La natura cautelare e preventiva dell’informazione-antimafia-interdittiva, adottata dall’Amministrazione sulla base di una prognosi inferenziale, è resa necessaria dal costante monitoraggio delle pratiche e dei comportamenti direttamente lesivi degli interessi e dei valori sottesi alla libertà di iniziativa economica privata di cui all’art. 41 Cost. – la cui cognizione è oggetto di sindacato giurisdizionale – in uno all’esigenza di conoscerne le specifiche manifestazioni, individuarne e valutarne i sintomi e di approntare una reazione tempestiva dell’ordinamento (cfr. Cons.
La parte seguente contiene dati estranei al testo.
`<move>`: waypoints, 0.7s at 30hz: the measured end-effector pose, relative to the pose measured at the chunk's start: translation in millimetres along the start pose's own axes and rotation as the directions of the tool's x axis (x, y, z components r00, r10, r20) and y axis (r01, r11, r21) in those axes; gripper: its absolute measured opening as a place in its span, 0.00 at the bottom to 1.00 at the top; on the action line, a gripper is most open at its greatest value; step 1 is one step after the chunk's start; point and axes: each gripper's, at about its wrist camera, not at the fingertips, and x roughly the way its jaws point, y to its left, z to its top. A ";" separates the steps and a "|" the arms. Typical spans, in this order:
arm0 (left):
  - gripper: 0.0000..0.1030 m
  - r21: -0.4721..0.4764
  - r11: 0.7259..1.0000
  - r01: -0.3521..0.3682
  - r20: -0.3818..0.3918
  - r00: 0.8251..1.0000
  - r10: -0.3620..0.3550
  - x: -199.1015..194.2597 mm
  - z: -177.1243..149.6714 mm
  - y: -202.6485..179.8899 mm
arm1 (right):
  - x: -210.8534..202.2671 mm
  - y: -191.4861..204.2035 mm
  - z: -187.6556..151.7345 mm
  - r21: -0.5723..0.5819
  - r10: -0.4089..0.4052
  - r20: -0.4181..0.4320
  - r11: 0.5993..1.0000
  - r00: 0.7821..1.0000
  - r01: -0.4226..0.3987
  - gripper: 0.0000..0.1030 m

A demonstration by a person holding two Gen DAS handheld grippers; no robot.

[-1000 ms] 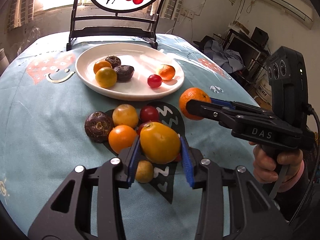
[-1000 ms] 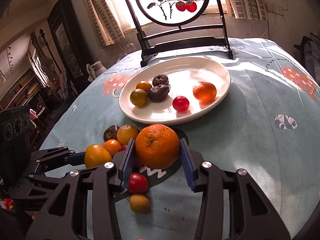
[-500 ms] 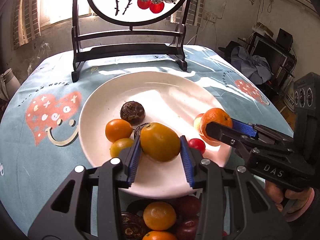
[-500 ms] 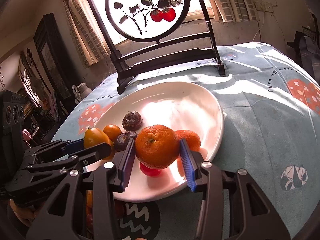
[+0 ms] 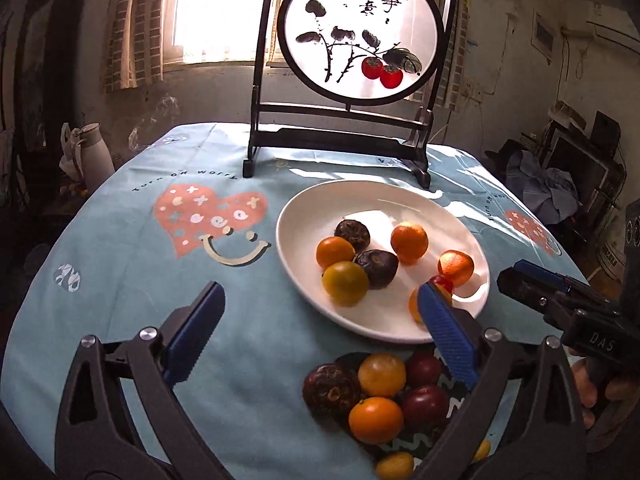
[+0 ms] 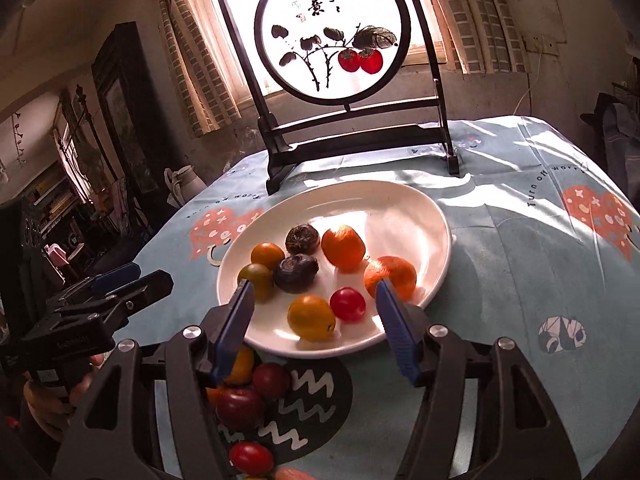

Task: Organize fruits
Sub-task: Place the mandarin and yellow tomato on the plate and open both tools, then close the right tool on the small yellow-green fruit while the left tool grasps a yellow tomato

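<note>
**Both claws spread wide and empty at the near rim of the plate**

The left gripper [image 5: 320, 320] has its blue-padded fingers [image 5: 446, 330] spread wide with nothing between them; its right finger overlaps the near right rim of the round white ceramic plate [image 5: 304, 280], while its left finger hangs over bare blue printed tablecloth [image 5: 120, 248]. The right gripper [image 6: 316, 320] is likewise parted and holds nothing, its tips framing the plate's near edge.

The plate carries eight fruits: two dark brown wrinkled ones [image 6: 297, 267], two large orange tangerines [image 6: 343, 248], a small orange one [image 6: 267, 255], a greenish-yellow one [image 6: 256, 280], a yellow persimmon-like fruit [image 6: 311, 317] and a red cherry tomato [image 6: 347, 304]. The far half of the plate lies bare, and the cloth to the left is open.

Nearer than the plate, a loose heap of fruit [image 5: 380, 396] sits on a dark patch with white zigzags; the gripper bodies hide part of it, so its count is unclear.

Beyond the plate stands a round painted screen in a black wooden stand [image 5: 360, 32], with Chinese characters and two red fruits. The cloth reads "Turn off worry" [image 6: 556, 184]. The right gripper's body, seen from the left camera, is marked "DAS" [image 5: 602, 345].
</note>
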 end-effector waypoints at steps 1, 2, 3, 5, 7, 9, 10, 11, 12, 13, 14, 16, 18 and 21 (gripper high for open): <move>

Stato, A. P., 6 aprile 2018, n. 3).
La valutazione tecnico-discrezionale in ordine al pericolo di infiltrazione mafiosa nell’organizzazione e negli indirizzi di gestione degli operatori economici in rapporto con la P. A., infatti, risulta vincolata all’esame di elementi fattuali soltanto in parte tipizzati dal Legislatore – quali i c. d. delitti-spia di cui all’art. 84, comma 4, lett. a) e c), D.Lgs. n. 159/2011 – ed altri ancora, c. d. a condotta libera, il cui prudente e motivato apprezzamento discrezionale residua in capo all’Autorità prefettizia territorialmente competente.
L’Amministrazione, invero, può desumere il tentativo di infiltrazione mafiosa anche da provvedimenti di condanna non definitiva per reati strumentali all’attività delle organizzazioni criminali unitamente ad elementi concreti ed idonei a suffragare l’apporto, anche indiretto, recato dall’attività di impresa alle attività criminose ovvero il condizionamento dell’operatore economico da parte delle consorterie criminali (art. 91, comma 6, D.Lgs. n. 159/2016) (cfr. Cons. Stato, Sez. III, 3 aprile 2019, n. 2211; Cons. Stato, Sez. III, 30 gennaio 2019, n. 758).
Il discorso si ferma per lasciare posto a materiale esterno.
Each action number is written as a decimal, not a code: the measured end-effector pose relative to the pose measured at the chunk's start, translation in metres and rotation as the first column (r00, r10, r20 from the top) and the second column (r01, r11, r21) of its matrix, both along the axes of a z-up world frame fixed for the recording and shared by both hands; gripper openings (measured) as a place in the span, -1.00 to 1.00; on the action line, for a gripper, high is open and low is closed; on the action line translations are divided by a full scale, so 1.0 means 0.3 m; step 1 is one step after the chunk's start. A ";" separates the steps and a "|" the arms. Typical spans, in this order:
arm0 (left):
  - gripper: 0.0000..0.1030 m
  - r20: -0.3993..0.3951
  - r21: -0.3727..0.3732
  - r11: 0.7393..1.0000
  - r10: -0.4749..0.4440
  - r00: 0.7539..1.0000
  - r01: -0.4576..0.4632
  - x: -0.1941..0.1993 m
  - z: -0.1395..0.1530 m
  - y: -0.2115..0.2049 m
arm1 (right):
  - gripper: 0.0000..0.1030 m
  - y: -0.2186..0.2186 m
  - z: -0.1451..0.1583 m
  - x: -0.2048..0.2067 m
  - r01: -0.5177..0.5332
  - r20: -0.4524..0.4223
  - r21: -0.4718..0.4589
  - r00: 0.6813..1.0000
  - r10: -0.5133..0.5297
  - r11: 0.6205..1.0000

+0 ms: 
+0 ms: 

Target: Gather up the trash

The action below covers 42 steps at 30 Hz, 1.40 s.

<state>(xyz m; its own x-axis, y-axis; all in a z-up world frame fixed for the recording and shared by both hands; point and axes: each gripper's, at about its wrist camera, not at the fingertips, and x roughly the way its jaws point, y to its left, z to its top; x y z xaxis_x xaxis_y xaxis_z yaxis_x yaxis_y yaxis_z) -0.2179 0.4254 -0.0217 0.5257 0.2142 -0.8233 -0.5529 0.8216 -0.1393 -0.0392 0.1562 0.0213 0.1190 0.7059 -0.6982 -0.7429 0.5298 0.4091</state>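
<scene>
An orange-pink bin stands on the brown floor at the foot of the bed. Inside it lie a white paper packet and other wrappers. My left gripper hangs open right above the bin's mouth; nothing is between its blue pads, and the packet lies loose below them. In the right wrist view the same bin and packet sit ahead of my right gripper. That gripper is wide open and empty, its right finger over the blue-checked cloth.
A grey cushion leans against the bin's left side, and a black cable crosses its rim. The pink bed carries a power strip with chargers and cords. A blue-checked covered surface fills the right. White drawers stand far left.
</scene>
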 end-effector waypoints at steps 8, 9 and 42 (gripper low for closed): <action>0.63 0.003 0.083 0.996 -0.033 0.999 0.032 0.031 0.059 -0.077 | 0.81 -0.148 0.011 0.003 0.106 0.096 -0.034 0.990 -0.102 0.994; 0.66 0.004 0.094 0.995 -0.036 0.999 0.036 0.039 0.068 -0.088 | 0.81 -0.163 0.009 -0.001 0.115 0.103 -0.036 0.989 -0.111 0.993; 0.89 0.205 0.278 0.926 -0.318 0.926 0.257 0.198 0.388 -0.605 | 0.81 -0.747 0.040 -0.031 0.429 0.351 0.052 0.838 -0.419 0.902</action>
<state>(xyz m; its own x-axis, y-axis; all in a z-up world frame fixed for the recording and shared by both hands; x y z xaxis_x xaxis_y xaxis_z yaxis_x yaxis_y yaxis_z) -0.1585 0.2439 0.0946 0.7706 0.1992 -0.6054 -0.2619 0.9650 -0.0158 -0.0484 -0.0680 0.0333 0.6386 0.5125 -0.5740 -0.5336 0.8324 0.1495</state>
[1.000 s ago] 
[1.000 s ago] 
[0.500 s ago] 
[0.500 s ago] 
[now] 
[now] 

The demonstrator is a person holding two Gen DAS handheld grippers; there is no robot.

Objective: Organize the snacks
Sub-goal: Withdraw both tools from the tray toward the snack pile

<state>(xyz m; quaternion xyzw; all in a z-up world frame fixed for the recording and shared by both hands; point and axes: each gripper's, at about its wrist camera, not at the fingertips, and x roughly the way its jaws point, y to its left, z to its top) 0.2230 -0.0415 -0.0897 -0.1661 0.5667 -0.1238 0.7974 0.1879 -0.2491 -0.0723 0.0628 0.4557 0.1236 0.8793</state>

Il contemperamento della libertà di impresa con la tutela dei fondamentali beni che presidiano il principio di legalità sostanziale, quali contrapposti valori costituzionali implicati dall’adozione di un’informazione-antimafia-interdittiva, peraltro, postula un’attenta valutazione da parte dell’Amministrazione degli elementi richiamati dall’art. 91, comma 6 del Codice antimafia, che – in uno all’accurata motivazione dei provvedimenti inibitori di cui agli artt. 89-bis e 90 ss. ed al carattere pieno ed effettivo del loro sindacato giurisdizionale – concorre ad escludere la violazione del principio di legalità sostanziale, che deve informare l’esercizio di ogni attività amministrativa (ex plurimis, Cons. Stato, Sez. III, 9 febbraio 2017, n. 565).
La giurisprudenza amministrativa costante ed uniforme, pertanto, ha individuato un nucleo consolidato di situazioni indiziarie, che sviluppano ed integrano le indicazioni legislative che incidono su diritti costituzionalmente protetti e configurano un sistema di tassatività sostanziale (cfr. Cons. Stato, Sez. III, 5 settembre 2019, n. 6105; Cons. Stato, Sez. III, 3 maggio 2016, n. 1743).
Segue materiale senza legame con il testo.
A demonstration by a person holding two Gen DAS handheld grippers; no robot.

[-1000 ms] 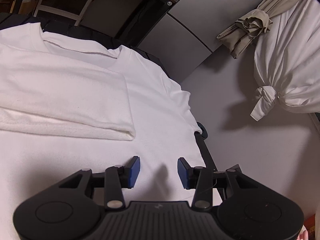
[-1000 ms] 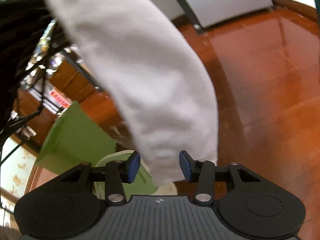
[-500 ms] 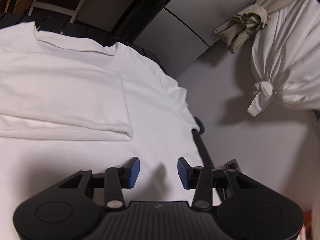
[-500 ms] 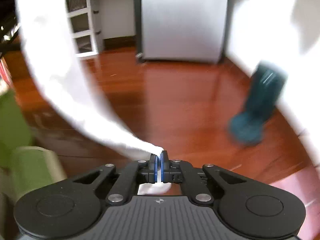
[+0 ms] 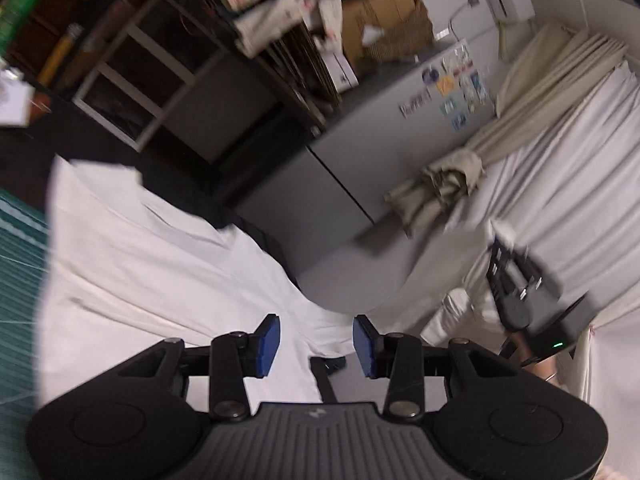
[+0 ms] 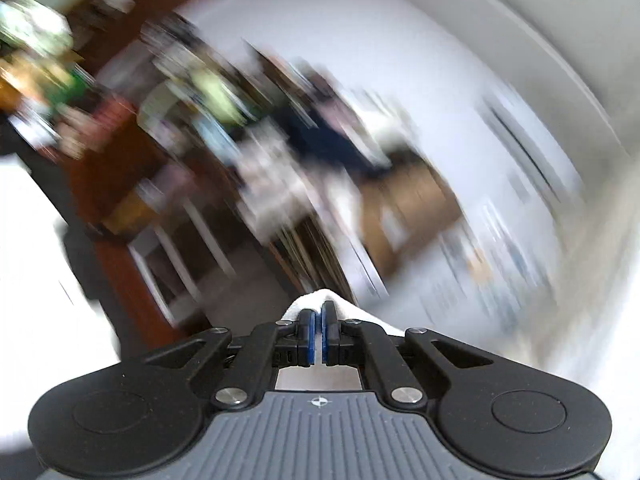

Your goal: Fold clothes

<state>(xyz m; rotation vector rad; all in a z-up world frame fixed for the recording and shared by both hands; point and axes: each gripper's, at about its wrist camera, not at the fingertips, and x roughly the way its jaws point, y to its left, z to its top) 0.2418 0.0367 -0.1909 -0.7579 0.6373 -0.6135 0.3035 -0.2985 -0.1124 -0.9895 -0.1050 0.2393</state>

La fondatezza delle censure di illegittimità costituzionale dell’art. 89-bis del D.Lgs. n. 159/2011 – recante una grave limitazione della libertà d’impresa di cui all’art. 41 Cost., riveniente, peraltro, dall’adozione di un atto amministrativo in luogo dell’emissione di un provvedimento giurisdizionale – risultano infondate, quindi, in punto di asserita violazione del principio di ragionevolezza ex art. 3 Cost.
Il recupero al mercato dell’impresa attinta da un’informazione-antimafia-interdittiva e la reiscrizione del medesimo operatore economico negli elenchi di cui all’art. 67, resi possibili dalla verifica in ordine alla persistenza o meno dei presupposti del provvedimento inibitorio, il cui esperimento è necessario alla scadenza del termine prescritto dall’art. 86, comma 5 del Codice per la validità della documentazione antimafia – contribuisce, da ultimo, alla dichiarazione di non fondatezza delle questioni di legittimità costituzionale deferite dal Giudice remittente.